# Burstner elegance technical spec / brochure needed



## snowsports1 (Jun 1, 2009)

Hi i have bought a bursnter elegance i700 but havent collected yet and i am trying to find a 2008 brochure, cant get one anywhere online! 

Any ideas?? i have tried burstner website and googled it but no good.

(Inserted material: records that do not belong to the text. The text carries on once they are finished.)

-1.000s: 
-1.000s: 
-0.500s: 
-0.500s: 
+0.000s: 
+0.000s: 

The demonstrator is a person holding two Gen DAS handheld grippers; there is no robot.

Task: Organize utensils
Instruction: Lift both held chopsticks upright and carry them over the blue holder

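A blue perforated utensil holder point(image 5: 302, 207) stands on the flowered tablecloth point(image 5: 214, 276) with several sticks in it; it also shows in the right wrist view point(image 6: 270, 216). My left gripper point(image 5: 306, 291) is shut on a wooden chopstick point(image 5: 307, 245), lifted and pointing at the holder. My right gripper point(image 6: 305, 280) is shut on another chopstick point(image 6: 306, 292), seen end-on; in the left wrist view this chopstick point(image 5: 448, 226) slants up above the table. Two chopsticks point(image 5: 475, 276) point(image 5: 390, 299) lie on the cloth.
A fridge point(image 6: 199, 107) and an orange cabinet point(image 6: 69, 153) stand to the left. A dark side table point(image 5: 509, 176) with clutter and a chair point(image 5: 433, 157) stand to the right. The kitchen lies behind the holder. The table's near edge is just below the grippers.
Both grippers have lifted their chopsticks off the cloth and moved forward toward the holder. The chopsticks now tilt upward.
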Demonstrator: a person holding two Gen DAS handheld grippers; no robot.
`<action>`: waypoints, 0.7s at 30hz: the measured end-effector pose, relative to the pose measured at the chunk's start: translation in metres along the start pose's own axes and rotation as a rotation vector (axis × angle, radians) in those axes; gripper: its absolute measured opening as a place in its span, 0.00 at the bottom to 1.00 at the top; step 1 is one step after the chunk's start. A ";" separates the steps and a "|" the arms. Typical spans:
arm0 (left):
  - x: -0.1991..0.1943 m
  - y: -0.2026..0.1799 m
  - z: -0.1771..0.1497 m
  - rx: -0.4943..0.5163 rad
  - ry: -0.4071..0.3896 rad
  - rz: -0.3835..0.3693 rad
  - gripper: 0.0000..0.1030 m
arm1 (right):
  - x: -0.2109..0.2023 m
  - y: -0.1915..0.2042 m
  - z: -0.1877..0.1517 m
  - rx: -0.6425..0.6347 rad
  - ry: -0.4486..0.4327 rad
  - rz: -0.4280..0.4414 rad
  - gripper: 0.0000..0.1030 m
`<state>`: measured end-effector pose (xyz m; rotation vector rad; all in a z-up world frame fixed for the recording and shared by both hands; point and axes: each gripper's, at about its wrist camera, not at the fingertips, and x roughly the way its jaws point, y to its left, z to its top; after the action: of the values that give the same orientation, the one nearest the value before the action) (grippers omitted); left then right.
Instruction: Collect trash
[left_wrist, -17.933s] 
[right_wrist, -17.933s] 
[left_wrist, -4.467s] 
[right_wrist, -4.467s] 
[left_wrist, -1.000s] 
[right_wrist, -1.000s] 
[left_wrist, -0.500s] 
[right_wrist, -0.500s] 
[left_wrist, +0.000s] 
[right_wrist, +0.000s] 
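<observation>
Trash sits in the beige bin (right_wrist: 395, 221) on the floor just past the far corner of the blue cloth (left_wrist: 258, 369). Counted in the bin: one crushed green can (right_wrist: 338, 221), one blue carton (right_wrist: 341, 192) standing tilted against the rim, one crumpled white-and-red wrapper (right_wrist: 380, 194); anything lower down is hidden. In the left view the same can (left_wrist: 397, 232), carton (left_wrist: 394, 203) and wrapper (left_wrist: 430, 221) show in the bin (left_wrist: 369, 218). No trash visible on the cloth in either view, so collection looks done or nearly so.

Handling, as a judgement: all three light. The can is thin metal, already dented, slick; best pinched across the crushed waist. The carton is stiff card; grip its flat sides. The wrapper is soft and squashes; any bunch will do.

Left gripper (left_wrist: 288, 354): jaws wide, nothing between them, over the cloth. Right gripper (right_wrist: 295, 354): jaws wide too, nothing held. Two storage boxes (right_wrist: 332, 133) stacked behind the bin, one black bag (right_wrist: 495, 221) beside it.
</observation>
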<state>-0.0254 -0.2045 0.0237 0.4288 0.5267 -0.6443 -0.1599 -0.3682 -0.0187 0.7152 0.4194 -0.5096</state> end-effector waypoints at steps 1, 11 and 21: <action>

Ideally i want the technical specs ie tank sizes, heater details etc


----------



## tramp (May 25, 2005)

hi have you treid burstner gmbh web site , we managed to get recently the specs for a delphin performance 2006,

tramp


----------



## EJB (Aug 25, 2007)

This is the link to the '09 brochure whic gives all the information.
It will give you an idea even if it's not the correct one?
HTH.

http://www.buerstner.com/fileadmin/downloads/reisemobile/gb/Complete_brochure_Motorhomes_2009_UK.pdf


----------



## Buzzer (Oct 21, 2007)

Hi I purchased my Solano new in 2008 and I have retained the Burstner brochure for that year. The spec on the Elegance i 700 for the items you list, are as follows

Heat Exchanger to Living Area
Heater Truma Combi 6
Built in Water Tank 120 Litres
Waste Water Tank, Insulated and Heated 100 Litres

Hope this helps  

Len


----------



## snowsports1 (Jun 1, 2009)

thanks everyone the elegance wasnt in the 2009 range but thanks for the technical bits. collecting thursday so cant wait!


----------



## snowsports1 (Jun 1, 2009)

len, whats the shower performance like on your van, how long do you get before it goes cold??, i think you have the same heater as the i700. the shower is quite important to us as we didnt have one on our last caravan


----------



## apb78a (Sep 26, 2007)

hi snowsport1 i sent you a private emial in reply to your request for broucher on i700 eligance i also have 2008 i 700 if you want to email me to discuss problems /mods etc apb78a


----------